Walker will be in heady company as a new high school graduate. She had to wait to apply for the NCAS program until her 18th birthday (April 14). She found out she earned a spot in May while sitting in class, reading email on the sly, and doing silent screams of joy in her head. Then the work began. Her first task? Complete a five-week online course May 29 through July 3, during her final days at Merced High. She designed a Mars rover for her NCAS project. It had to work for astronauts wearing spacesuits like those used for spacewalks on the ISS. Walker accepted the challenge when she realized the ISS suits work great walking around in zero gravity, but not so great when folding oneself into a vehicle.

OPENING DOORS

The projects are NASA-inspired since the NCAS goal is to find new brains, a diverse pool of brains, for NASA and STEM careers. NASA launched the program in 2007 in partnership with its Minority University Research and Education Project (MUREP). Community college hasn’t been a traditional door into NASA, but the NCAS seeks to change that. The effort began small at Houston’s Johnson Space Center in 2007. Now the entire agency participates, awarding NCAS spots at all of its centers to roughly 800 U.S. community college students annually. At the end of each cycle, scholars compete for NASA internships. With Walker and Collier, seven MC students have earned spots in the six years since Kathleen Kanemoto, who leads the computer science program at MC, began pushing students to apply.

Yes, pushing.

“A lot of times, students lack self-confidence,” Kanemoto says. “They don’t feel they can do it.”

Kanemoto builds confidence with project-based learning. She starts small with hands-on tasks, like the ones building up to Walker’s five-week rover design project, and increase in intensity and complexity, like whatever Walker will tackle over four days with a team in October.

“Not many community college students study computer science in high school,” Kanemoto said. “They don’t realize they can do it. Once they complete some tasks, they know they can do it.”

CAREERS PREPARATION

Walker has that confidence now. Teachers noticed her talent years ago. She first heard of the NCAS program from Joe Gaestel, her computer science teacher at Merced High, as a sophomore. Gaestel, who retired this summer, had been in cahoots with Kanemoto for years, both searching for promising STEM students, especially girls and minorities.

“We have AP computer science students who are on the fence, thinking, ‘Can I really do this?” Gaestel says. “I kept throwing out the [NCAS] idea to the girls.
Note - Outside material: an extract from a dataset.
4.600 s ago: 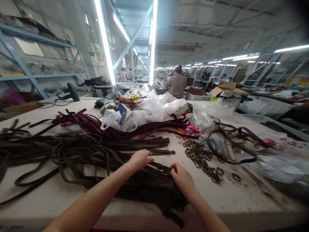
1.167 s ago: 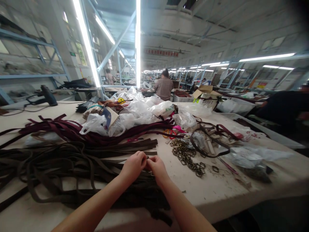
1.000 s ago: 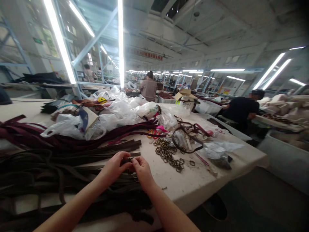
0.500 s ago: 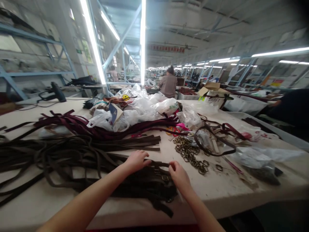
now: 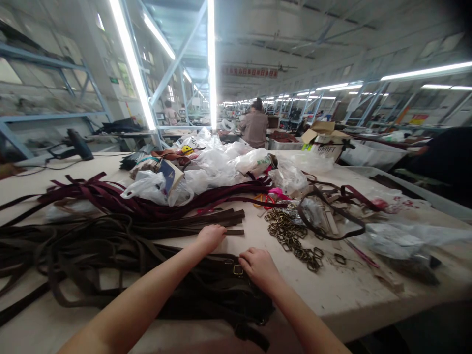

Angelica was the only one who followed through.” Both educators know the NCAS program suits Walker and Collier, who want to use science to help people. NASA people become NASA people because they feel the same.

SCIENTISTS AT HEART

Experts say 65 percent of jobs next-generation workers will hold don’t exist right now. The need for people who can think across disciplines is immense and growing. Walker is that generation. “I’ve always felt like a scientist in my heart,” she says. “I want to do something [like cybersecurity] where I know I’m helping people.” Walker grew up reading comic books about other altruistic people—superheroes like Batman. “He had no superpower,” Walker says. “It was his brain and the studying he did that made him a superhero.” She knows she can fight for good, like the Dark Knight, with science. “I hope my experience inspires others to pursue what they want to do in life,” Walker says. “Just take every opportunity.”